Bellotti parla in modo concitato, la flavescenza è una di quelle sfide su cui non dorme la notte, da anni tenta di applicare metodi alternativi, come l’introduzione tra i filari del pesco da vite, una varietà antica. Sperimentazione che gli è costata cara. “I finanzieri mi hanno tolto la Doc declassando il vigneto a parcella ad uso agricolo –racconta – Eppure, la Comunità Europea finanzia corsi sulla biodiversità nel vigneto e, se non erro, anche sull’introduzione degli alberi tra le vigne”. L’episodio comunque non ha scoraggiato il produttore il quale prosegue la ricerca dentro il suo recinto.

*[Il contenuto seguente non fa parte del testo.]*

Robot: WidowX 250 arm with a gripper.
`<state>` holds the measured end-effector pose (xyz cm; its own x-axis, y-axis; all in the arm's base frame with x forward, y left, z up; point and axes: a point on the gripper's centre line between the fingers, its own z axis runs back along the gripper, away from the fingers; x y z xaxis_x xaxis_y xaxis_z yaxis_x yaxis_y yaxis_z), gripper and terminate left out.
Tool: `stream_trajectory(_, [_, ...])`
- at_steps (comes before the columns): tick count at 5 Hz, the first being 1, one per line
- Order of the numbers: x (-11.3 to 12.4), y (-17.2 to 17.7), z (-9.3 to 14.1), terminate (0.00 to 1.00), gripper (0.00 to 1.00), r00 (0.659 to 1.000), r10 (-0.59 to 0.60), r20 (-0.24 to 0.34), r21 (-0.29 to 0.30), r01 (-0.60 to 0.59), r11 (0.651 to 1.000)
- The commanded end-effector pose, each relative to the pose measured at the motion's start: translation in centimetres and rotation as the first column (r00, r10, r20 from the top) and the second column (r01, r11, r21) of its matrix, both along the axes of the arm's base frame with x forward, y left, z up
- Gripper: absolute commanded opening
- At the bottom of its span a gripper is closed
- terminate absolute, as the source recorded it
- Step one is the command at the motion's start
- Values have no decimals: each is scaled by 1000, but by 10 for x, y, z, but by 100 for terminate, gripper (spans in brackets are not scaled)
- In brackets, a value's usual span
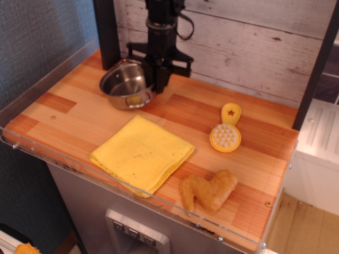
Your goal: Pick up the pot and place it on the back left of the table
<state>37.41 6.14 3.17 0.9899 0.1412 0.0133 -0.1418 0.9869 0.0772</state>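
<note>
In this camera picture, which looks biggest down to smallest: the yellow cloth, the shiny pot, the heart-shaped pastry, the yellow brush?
1. Folded yellow cloth, clearly largest.
2. Shallow shiny steel pot and golden heart-shaped pastry look alike; the pastry sits nearer the camera, so unsure.
3. Small round yellow brush.
</note>
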Motion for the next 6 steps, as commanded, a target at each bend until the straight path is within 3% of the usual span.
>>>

Attualmente, in cinque ettari di vigneto sta portando avanti un progetto per combattere anche la flavescenza. “Consiste nel piantare viti europee a piede franco più forti e resistenti a questa malattia e anche alla fillossera. Ma il progetto non si risolve solo in questo e non riguarda solo la cicalina, è ben più complesso”. A sentire la sua testimonianza la strada giusta per debellare la flavescenza richiede tanti anni di tentativi sul campo. “Stiamo lavorando con piante che sono cadaveri. Bruxelles dà premi se si usa la selezione clonale, rischiamo di riprodurre all’infinito piante che sono fragili. Noi viticoltori dobbiamo svegliarci. Le malattie degenerative sono dietro l’angolo. Non ci rimane che fare ricerca per conto nostro, riprodurre le piante, riappropriarcene. Metterci insieme e fare un vivaio collettivo. Si dovrebbe ritornare alla vite europea che mette in moto un meccanismo immunologico che la vite americana non ha”.